From the data that follows, print exactly the lines starting at the one containing "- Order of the" and ending at the one containing "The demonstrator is"; include both of them and nothing more.

(DATASET SECTION Opens)

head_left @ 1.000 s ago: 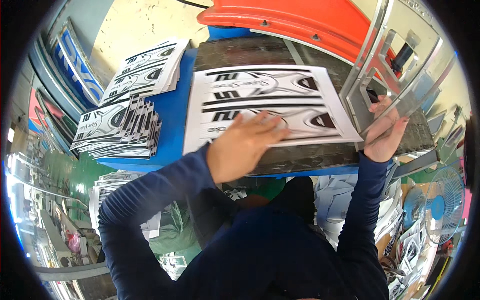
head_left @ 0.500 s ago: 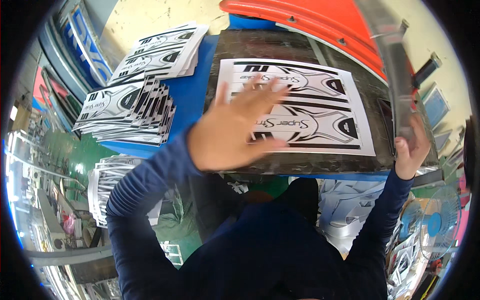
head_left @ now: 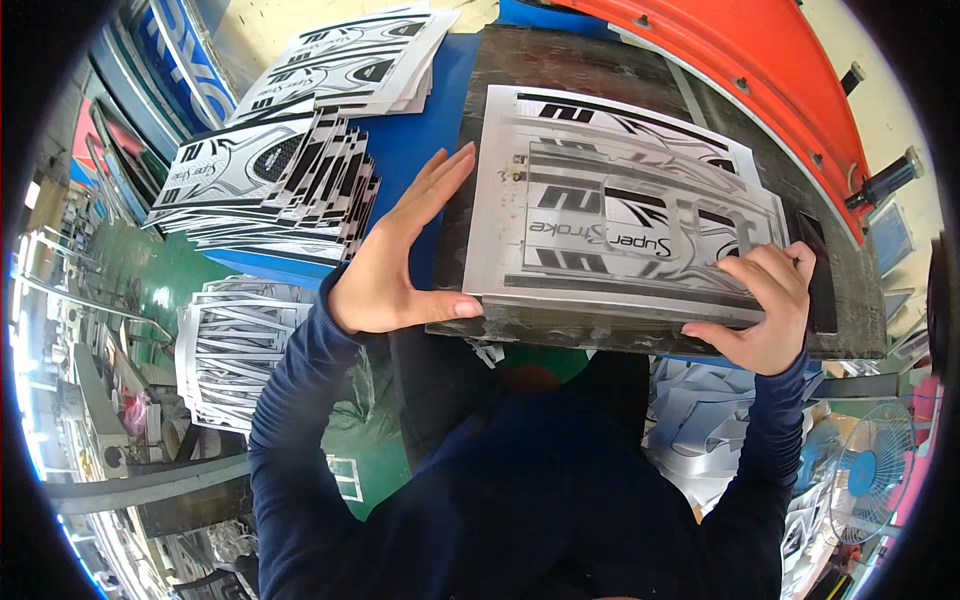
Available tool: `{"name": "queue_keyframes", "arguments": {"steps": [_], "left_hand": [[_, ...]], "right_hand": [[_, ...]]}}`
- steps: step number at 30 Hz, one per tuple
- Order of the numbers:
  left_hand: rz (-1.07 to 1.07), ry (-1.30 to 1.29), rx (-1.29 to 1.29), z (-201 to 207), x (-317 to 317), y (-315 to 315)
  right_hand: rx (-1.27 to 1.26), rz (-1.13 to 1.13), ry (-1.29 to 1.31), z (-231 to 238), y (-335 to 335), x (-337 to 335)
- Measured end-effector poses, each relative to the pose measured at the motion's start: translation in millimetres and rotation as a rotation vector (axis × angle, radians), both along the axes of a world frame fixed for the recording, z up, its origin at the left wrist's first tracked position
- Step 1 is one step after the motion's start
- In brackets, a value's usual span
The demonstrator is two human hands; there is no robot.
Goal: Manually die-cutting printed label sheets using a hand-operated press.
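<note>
A printed black-and-white sheet [head_left: 620, 115] lies on a dark, scuffed board [head_left: 545, 70] in front of me. Over it rests a clear plastic template [head_left: 590, 232] with cut-outs, through which the print shows; whether it lies fully flat I cannot tell. My right hand [head_left: 765, 305] grips the template's right end, fingers on top and thumb at the near edge. Spread beside the left end is my left hand [head_left: 400, 255], open, its thumb at the near left corner of the sheet. Whether that thumb presses on the sheet or template is unclear.
Stacked printed sheets [head_left: 340, 60] and a fanned pile of cut prints [head_left: 250, 170] sit on the blue surface at left. A red machine part [head_left: 740, 60] borders the board's far side. A black slab [head_left: 820, 270] lies at right. A blue fan [head_left: 865, 470] stands lower right.
My right hand has brought the template down from upright at the right onto the sheet. My left hand has moved off the sheet's middle to its left edge.
</note>
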State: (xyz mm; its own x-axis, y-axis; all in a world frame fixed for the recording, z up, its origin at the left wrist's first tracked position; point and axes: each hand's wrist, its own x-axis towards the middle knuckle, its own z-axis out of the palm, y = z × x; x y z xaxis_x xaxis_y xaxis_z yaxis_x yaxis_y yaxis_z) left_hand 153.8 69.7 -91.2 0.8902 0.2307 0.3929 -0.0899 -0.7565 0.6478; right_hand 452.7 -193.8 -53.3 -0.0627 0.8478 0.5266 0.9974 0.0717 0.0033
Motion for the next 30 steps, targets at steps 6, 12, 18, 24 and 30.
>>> {"name": "queue_keyframes", "arguments": {"steps": [6, 12, 18, 24, 30], "left_hand": [[0.078, 0.104, 0.149, -3.2, -0.6, -4.4], [0.092, 0.08, 0.138, -6.4, -1.1, -4.4], [0.084, 0.079, 0.149, -5.8, -0.9, -4.7], [0.086, 0.078, 0.152, -6.7, -0.8, -4.2], [0.0, 0.064, 0.157, -3.0, -1.4, 0.7]], "right_hand": [[0.012, 0.03, -0.012, -4.0, 5.4, -7.8], [-0.005, 0.026, -0.022, -5.9, 8.0, -11.5], [-0.007, 0.019, -0.02, -8.5, 5.3, -10.9], [-0.033, 0.006, -0.019, -4.7, 9.3, -15.6], [-0.239, -0.133, 0.087, 8.7, -18.0, 5.0]]}}
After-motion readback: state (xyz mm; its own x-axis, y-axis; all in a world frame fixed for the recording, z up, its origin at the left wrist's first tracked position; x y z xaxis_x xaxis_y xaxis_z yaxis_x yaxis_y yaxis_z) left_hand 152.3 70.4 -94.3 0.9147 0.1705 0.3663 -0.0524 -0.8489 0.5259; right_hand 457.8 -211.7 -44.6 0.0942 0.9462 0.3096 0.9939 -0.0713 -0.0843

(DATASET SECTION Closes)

*EXERCISE OUTPUT*
- Order of the numbers:
  left_hand: rz (-1.07 to 1.07), ry (-1.30 to 1.29), rx (-1.29 to 1.29), z (-201 to 207), x (-317 to 317), y (-315 to 315)
  right_hand: rx (-1.27 to 1.26), rz (-1.13 to 1.13), ry (-1.29 to 1.31), z (-231 to 238), y (-335 to 335), x (-337 to 335)
- Measured end-effector poses, each relative to the pose measured at the motion's start: translation in millimetres and rotation as a rotation vector (axis × angle, radians), both along the axes of a world frame fixed for the recording, z up, its origin at the left wrist's first tracked position
- Step 1 is one step after the motion's start
- In brackets, a value's usual span
The demonstrator is two human hands; there is no robot.

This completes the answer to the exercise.